*** COLLECTED DATA ***

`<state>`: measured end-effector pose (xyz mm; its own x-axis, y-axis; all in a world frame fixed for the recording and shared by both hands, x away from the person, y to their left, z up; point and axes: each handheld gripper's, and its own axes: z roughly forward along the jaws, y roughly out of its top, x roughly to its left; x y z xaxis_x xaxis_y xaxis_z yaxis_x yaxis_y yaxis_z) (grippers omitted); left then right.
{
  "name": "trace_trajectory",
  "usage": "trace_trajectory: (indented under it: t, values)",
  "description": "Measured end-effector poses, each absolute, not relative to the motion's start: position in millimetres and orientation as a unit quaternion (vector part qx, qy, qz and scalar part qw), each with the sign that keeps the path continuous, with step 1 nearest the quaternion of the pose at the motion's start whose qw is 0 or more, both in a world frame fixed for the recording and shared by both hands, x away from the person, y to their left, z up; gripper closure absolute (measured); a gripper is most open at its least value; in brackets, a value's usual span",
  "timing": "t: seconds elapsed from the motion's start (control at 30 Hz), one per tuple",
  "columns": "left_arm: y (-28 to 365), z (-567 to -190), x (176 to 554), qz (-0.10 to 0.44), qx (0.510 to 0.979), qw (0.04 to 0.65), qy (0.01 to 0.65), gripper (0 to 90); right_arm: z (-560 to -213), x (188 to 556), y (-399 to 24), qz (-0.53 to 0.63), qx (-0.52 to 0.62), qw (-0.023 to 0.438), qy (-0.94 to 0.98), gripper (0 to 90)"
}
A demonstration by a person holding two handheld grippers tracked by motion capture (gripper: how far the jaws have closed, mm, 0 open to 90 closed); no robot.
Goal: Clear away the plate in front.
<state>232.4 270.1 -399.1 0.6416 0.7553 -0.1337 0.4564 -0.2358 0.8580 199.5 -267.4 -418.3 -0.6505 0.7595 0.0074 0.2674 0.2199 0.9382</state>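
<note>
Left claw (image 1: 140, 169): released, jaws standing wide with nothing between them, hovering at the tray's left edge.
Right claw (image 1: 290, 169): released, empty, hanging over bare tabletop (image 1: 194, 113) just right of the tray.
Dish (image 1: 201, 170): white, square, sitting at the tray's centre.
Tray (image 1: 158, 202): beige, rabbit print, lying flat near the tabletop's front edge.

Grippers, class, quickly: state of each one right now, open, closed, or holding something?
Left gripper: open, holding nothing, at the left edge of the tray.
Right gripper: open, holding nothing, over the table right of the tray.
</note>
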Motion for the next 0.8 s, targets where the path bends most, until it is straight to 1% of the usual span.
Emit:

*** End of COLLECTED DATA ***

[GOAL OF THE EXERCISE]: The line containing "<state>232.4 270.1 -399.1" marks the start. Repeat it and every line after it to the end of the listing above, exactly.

[RESULT BELOW]:
<state>232.4 270.1 -399.1 0.6416 0.7553 -0.1337 0.4564 -0.2358 0.8580 199.5 -267.4 -418.3 -0.6505 0.7595 0.0074 0.2674 0.2199 0.9382</state>
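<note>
Left claw (image 1: 140, 169): released, jaws standing wide with nothing between them, hovering at the tray's left edge.
Right claw (image 1: 290, 169): released, empty, hanging over bare tabletop (image 1: 194, 113) just right of the tray.
Dish (image 1: 201, 170): white, square, sitting at the tray's centre.
Tray (image 1: 158, 202): beige, rabbit print, lying flat near the tabletop's front edge.

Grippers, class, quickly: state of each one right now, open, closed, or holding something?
Left gripper: open, holding nothing, at the left edge of the tray.
Right gripper: open, holding nothing, over the table right of the tray.
</note>
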Motion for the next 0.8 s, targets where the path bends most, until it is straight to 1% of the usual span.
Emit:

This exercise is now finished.